The transoceanic contact debate, which has consequently arisen, has two main groups: the Diffusionist and the
Insolationist. The Diffusionist group postulates--based upon plants, linguistics, and similarities in
art and architecture--that various cultures had contact with one another across vast distances and even oceans, and that they naturally had some influence on one another. The
Isolationist group contends, instead, that the "Old" and "New" Worlds did not have contact. They believe that the similarities between separate cultures (such as pyramids) are purely coincidental, the result of the spontaneous invention that occurs as humanity "progresses" to greater cultural complexity.
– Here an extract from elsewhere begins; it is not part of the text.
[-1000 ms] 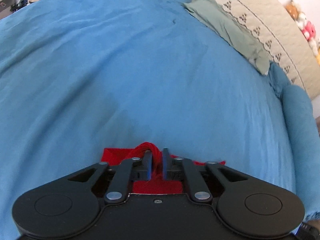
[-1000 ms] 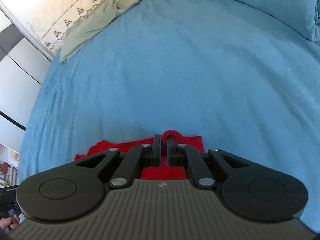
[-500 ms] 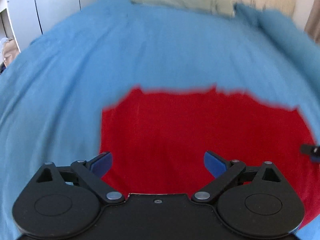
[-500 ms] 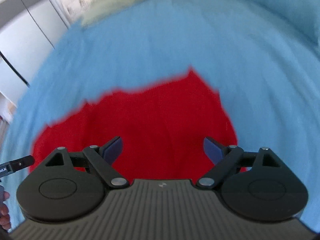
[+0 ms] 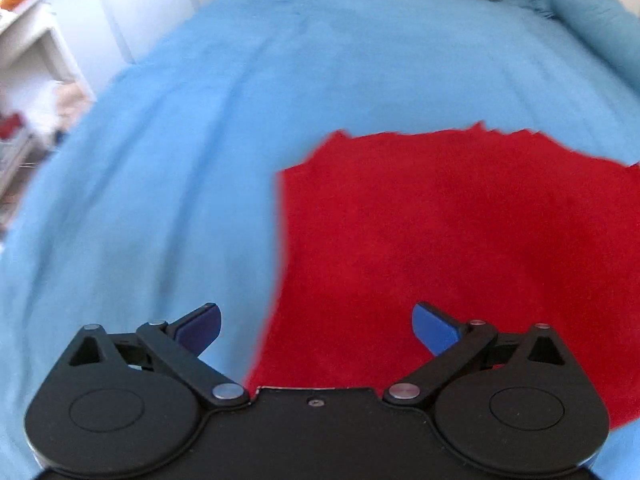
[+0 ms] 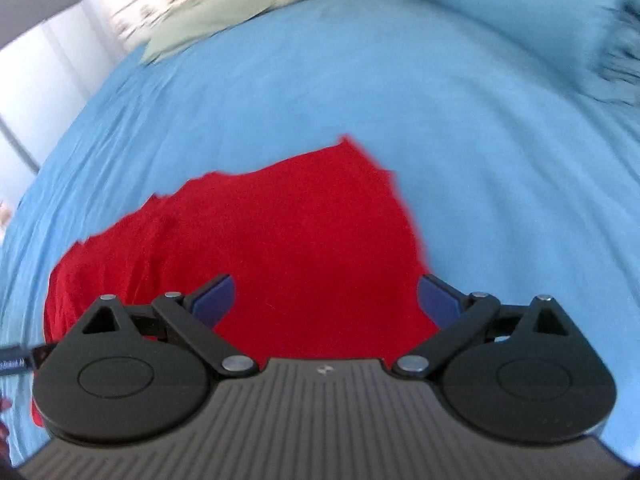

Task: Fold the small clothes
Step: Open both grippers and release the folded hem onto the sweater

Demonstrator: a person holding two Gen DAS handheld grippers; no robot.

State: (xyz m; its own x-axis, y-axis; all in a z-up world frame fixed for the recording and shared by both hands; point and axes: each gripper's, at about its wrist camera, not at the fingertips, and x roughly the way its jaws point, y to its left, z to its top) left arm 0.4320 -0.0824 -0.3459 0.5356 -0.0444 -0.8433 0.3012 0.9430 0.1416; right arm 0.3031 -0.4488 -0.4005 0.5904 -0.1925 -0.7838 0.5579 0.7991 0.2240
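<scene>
Red cloth [image 5: 460,248] laid flat on the blue bed [image 5: 180,160], left tongs [image 5: 316,326] spread wide, nothing gripped, right tongs [image 6: 326,300] spread wide, nothing gripped, both held above the cloth

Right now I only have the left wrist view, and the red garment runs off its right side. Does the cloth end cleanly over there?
Observer: Yes. In the right wrist view the red garment ends in a fairly straight right edge, with bare blue bedsheet beyond it.
Operator: Is the right tool gripping the cloth?
Observer: No. The right tool is open over the cloth, and nothing is pinched between its pads.
</scene>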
The Isolationist view, however, has a major problem: anomalous items that point
towards intercontinental contact are being discovered, such as nicotine and cocaine (strictly New World plant by-products), found within Egyptian mummies that were interned for centuries before Spain funded the voyage of Columbus.
Peru has traditionally grown coca, a lucrative trade item, but the modern trade in Peruvian archeological items is also rapidly growing. Architecture that resembles Peruvian styles can be found on Easter Island, and Peruvian pottery has been discovered in the Galapagos Islands, suggesting that some ancient American civilizations had voyaged across the Pacific.
By the time that Europeans reached them, Madagascar, Easter Island, the Polynesian Islands, and other island nations were already long inhabited. If humans migrated, across vast distances, to Australia, why not elsewhere?
Thor Heyerdhal, the Norwegian ethnologist who is best-known for his historic journey on the Kon-Tiki raft 1947), and whose experiments are unfairly regulated to the realm of pseudoscience, undertook them only to prove his theory of Peruvian migrations and explorations possible, not that he felt they had populated the Pacific.
Heyerdahl's experiments have been undermined by authors who suggest that various ancient cultures had founded Continental US settlements. These authors point to rusted coins, armor, vague historical references, and even spurious markings on rocks, as proof of their ideas. There are many fascinating and well-argued theories about ancient maritime cultures . . . and a thousand more crackpot ideas about global commerce in the prehistoric era.
Could there really have been ancient cultures, whose explorers plied the waves unafraid, bound only by their imagination? Yes, we are now discovering evidence that these cultures may have existed, and, as a result, our view of ancient history will be changed forever.